YOUR TASK: Write out the following listing's lines from the one with "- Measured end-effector" to the one with "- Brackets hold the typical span", exactly, with both included and no others.

AVAILABLE RECORDS:
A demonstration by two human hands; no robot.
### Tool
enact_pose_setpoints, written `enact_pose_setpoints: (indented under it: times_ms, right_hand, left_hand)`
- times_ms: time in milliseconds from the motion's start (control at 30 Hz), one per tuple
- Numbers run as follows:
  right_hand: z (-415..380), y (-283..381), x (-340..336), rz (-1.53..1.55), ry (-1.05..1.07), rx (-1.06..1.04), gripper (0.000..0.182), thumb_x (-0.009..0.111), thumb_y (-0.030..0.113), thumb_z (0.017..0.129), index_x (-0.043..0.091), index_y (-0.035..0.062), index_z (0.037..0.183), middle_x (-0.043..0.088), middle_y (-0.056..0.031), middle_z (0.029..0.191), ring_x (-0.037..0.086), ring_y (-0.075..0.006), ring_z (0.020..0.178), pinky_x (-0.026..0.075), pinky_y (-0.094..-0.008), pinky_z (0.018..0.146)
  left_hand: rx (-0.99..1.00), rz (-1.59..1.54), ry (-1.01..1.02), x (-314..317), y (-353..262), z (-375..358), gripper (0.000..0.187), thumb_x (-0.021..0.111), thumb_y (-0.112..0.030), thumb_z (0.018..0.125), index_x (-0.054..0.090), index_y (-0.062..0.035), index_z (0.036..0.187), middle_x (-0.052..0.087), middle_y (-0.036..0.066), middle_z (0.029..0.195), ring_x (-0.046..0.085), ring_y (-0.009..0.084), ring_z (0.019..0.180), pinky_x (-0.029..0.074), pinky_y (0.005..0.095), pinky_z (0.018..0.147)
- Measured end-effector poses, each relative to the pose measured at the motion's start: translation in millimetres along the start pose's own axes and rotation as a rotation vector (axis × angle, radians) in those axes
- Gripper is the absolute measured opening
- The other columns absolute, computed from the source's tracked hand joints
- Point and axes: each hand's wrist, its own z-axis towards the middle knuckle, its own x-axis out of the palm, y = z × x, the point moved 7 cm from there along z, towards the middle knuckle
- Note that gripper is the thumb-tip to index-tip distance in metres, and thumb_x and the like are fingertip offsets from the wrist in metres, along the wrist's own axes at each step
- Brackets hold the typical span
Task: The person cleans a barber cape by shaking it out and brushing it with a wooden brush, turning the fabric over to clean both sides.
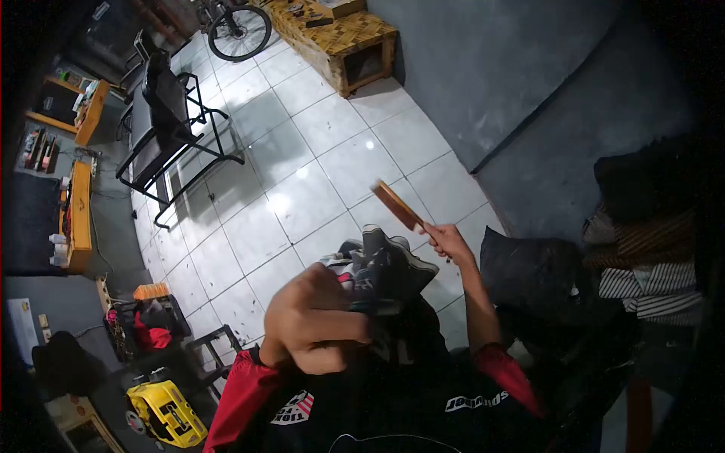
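My right hand (pixel 451 243) grips the handle of a long brown wooden brush (pixel 399 206). The brush points up and to the left, over the tiled floor. Close to the camera, my left hand (pixel 311 323) has its fingers curled in. Whatever those fingers hold, if anything, is hidden. Just beyond the left hand are dark shoes (pixel 385 260) with pale sole edges. A grey and white bundle (pixel 343 264) with a pink spot lies against them, partly covered by the hand.
Black chairs (pixel 170 124) stand at the upper left, near orange wall shelves (pixel 79 219). A woven-topped wooden bench (pixel 332 38) and a bicycle wheel (pixel 239 34) are at the back. On the right are a black cushion (pixel 529 264) and folded cloths (pixel 646 283). A yellow case (pixel 166 414) sits lower left.
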Motion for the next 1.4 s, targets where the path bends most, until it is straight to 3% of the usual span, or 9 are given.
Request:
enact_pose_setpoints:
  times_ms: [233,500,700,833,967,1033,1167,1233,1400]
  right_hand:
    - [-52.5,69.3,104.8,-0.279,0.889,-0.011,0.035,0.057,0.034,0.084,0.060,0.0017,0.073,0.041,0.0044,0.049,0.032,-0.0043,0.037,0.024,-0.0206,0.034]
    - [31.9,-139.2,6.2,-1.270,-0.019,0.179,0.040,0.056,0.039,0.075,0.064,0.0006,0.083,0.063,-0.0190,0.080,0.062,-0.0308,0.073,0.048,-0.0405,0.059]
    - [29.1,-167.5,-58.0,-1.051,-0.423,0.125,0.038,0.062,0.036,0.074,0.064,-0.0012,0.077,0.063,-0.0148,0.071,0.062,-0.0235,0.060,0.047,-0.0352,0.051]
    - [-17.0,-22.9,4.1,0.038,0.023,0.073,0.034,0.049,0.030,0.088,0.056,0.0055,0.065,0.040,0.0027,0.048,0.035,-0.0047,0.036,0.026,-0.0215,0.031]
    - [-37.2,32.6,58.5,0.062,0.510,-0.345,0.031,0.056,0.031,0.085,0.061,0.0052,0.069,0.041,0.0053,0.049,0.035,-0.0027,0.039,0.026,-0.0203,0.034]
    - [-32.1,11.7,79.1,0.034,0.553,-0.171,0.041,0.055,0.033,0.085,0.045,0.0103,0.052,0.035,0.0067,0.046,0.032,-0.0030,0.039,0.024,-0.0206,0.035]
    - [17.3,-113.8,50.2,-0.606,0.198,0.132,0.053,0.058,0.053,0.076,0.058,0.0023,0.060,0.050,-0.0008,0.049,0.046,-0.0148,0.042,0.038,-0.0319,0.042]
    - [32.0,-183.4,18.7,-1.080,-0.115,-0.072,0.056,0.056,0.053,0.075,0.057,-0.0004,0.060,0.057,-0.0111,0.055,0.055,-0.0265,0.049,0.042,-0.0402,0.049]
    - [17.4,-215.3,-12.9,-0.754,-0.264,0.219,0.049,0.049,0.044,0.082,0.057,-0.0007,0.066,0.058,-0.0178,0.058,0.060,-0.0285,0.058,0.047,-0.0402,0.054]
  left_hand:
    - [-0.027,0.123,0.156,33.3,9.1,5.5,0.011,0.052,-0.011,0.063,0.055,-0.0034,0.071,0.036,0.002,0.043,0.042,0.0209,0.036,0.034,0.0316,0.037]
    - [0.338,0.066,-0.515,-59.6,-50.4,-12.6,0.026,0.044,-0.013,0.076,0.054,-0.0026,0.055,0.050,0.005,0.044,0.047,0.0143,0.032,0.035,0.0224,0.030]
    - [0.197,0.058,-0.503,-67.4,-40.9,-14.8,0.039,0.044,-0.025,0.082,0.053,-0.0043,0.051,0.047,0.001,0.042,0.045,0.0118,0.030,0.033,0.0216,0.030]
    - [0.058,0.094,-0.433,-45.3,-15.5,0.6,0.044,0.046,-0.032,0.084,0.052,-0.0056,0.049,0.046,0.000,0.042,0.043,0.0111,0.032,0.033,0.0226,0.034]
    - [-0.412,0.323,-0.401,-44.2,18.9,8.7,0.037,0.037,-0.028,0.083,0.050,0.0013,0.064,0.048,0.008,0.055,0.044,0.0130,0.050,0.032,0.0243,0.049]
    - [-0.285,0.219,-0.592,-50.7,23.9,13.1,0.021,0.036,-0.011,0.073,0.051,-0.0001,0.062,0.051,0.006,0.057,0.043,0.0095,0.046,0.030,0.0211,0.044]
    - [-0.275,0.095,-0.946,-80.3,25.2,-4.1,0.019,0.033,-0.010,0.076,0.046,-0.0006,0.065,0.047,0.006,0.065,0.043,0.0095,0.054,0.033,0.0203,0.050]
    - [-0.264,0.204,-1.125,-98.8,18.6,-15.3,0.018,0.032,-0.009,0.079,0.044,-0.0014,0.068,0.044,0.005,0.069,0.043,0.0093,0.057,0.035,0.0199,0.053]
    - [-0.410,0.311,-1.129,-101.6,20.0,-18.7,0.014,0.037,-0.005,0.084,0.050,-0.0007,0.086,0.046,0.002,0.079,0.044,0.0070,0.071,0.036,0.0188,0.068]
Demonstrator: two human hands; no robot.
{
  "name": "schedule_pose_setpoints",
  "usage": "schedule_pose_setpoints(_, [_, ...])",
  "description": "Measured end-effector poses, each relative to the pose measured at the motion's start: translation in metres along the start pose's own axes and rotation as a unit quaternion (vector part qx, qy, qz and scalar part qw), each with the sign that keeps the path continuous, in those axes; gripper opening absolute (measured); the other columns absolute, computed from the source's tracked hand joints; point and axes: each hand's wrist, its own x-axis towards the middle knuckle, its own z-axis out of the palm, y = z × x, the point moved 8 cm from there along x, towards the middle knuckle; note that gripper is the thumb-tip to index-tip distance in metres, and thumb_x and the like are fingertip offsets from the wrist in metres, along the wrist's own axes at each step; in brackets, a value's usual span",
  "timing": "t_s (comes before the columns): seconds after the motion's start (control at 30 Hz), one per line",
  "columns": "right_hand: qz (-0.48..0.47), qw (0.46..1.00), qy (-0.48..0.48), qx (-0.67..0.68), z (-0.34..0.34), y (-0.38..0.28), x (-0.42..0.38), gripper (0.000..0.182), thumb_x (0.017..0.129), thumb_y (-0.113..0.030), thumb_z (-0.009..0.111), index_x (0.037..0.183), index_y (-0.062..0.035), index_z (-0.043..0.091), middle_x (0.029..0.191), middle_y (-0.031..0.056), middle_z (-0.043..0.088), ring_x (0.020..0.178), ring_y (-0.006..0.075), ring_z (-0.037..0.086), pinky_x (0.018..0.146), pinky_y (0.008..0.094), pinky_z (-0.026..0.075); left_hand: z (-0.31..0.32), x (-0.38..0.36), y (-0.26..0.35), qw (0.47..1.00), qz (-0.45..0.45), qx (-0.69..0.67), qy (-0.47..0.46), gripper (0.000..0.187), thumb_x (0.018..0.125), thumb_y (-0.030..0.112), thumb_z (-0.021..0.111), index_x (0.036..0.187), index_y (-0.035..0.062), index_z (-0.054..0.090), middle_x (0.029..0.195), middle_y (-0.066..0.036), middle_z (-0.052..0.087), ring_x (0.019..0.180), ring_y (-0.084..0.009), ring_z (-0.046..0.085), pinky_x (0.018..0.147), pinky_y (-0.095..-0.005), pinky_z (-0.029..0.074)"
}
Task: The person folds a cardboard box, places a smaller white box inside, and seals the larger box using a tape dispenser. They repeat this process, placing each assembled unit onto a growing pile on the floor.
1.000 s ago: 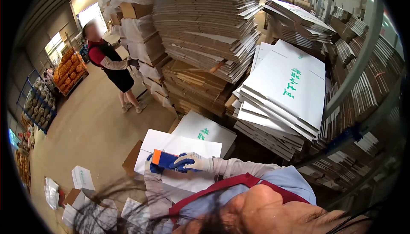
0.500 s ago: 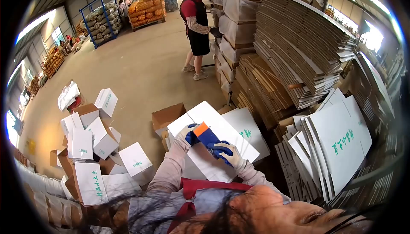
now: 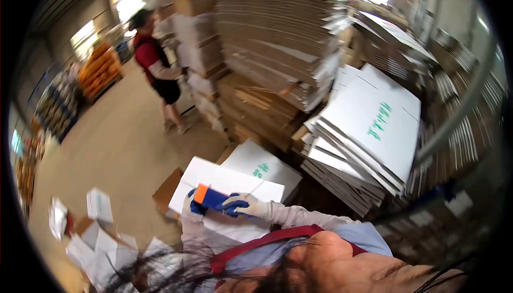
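My left hand [image 3: 194, 202], in a white and blue glove, grips the left end of a blue box-shaped thing with an orange end [image 3: 212, 198]. My right hand [image 3: 243, 206], gloved the same way, has its fingers wrapped over the other end of it. Both hands are above a white cardboard sheet or box top [image 3: 240, 179]. Behind that lies another white carton with green writing [image 3: 275, 163], and an open brown flap [image 3: 169, 191] sticks out on the left.
White flattened cartons [image 3: 368, 116] lean at the right, before a tall cardboard stack [image 3: 267, 31]. A person [image 3: 155, 60] stands beside wrapped boxes. White cartons [image 3: 99, 250] lie on the floor at lower left. Orange sacks [image 3: 100, 68] are farther back. A curved pipe [image 3: 465, 111] crosses the right.
The view has swung to the right, so the surroundings appear farther left. Both hands still hold the blue and orange thing, which now lies more level in view.
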Motion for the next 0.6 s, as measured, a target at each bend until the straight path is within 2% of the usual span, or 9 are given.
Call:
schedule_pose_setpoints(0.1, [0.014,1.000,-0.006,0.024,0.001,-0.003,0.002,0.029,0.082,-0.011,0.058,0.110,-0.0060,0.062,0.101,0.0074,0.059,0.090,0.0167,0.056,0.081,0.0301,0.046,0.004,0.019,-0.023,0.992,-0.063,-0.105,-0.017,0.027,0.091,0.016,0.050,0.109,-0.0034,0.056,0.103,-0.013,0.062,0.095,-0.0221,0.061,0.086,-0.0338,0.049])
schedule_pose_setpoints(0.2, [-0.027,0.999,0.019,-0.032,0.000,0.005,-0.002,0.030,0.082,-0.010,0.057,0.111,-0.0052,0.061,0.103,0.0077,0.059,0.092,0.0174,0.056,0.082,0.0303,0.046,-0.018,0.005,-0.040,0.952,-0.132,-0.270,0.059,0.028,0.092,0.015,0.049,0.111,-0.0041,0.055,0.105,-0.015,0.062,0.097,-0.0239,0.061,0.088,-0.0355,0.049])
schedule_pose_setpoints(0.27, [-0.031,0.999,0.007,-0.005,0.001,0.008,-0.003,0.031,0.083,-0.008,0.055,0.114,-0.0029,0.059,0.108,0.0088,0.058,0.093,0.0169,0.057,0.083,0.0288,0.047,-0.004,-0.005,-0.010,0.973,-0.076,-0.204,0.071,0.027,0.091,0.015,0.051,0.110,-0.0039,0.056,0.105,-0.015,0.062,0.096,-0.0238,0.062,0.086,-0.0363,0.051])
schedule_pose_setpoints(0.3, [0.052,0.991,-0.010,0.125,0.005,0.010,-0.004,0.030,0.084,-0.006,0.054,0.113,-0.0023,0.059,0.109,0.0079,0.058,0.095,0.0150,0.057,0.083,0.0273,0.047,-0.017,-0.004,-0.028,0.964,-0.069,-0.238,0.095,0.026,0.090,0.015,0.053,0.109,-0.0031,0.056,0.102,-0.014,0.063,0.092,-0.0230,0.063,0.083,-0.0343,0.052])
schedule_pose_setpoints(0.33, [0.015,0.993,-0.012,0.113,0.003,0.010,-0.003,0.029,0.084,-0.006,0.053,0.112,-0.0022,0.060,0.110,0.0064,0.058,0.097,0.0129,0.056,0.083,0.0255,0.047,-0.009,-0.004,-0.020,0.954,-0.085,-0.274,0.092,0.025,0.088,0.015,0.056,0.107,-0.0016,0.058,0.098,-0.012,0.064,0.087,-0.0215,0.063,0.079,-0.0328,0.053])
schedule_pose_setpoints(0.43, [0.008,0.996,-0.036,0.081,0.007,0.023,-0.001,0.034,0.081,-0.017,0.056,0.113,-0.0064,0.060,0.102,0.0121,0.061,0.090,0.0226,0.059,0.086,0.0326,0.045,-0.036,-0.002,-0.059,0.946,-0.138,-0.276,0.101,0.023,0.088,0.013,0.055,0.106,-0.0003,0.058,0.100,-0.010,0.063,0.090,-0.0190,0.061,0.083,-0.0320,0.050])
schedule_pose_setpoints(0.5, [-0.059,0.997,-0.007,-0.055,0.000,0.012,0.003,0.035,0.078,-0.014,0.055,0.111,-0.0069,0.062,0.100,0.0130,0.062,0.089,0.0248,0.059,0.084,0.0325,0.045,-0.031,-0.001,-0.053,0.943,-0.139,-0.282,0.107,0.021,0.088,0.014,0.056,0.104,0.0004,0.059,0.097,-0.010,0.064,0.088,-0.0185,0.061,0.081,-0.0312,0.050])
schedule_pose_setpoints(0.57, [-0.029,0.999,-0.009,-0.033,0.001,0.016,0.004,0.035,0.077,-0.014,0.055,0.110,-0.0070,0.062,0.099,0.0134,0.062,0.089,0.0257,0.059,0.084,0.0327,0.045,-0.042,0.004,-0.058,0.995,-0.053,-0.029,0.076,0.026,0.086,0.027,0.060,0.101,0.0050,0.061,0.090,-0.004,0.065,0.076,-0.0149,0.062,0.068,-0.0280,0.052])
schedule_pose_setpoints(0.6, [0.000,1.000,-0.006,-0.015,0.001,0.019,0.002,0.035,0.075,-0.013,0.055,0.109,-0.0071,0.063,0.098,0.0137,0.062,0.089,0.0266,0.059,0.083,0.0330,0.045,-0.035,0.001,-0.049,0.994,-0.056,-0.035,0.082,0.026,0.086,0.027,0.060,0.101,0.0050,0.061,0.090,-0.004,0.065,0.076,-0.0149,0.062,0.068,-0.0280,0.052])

WRITTEN SOLUTION:
- Measured end-effector poses, each relative to the pose measured at the motion's start: translation in millimetres along the start pose's own axes and rotation as a rotation vector (axis × angle, radians) in those axes
- Gripper is the absolute measured opening
- The other columns absolute, computed from the source's tracked hand joints
- Point and axes: each hand's wrist, its own z-axis towards the middle knuckle, its own x-axis out of the palm, y = z × x, the point moved 7 cm from there along z, towards the middle knuckle
- Note that gripper is the thumb-tip to index-tip distance in metres, and thumb_x and the like are fingertip offsets from the wrist in metres, along the wrist's own axes at each step
- Brackets hold the typical span

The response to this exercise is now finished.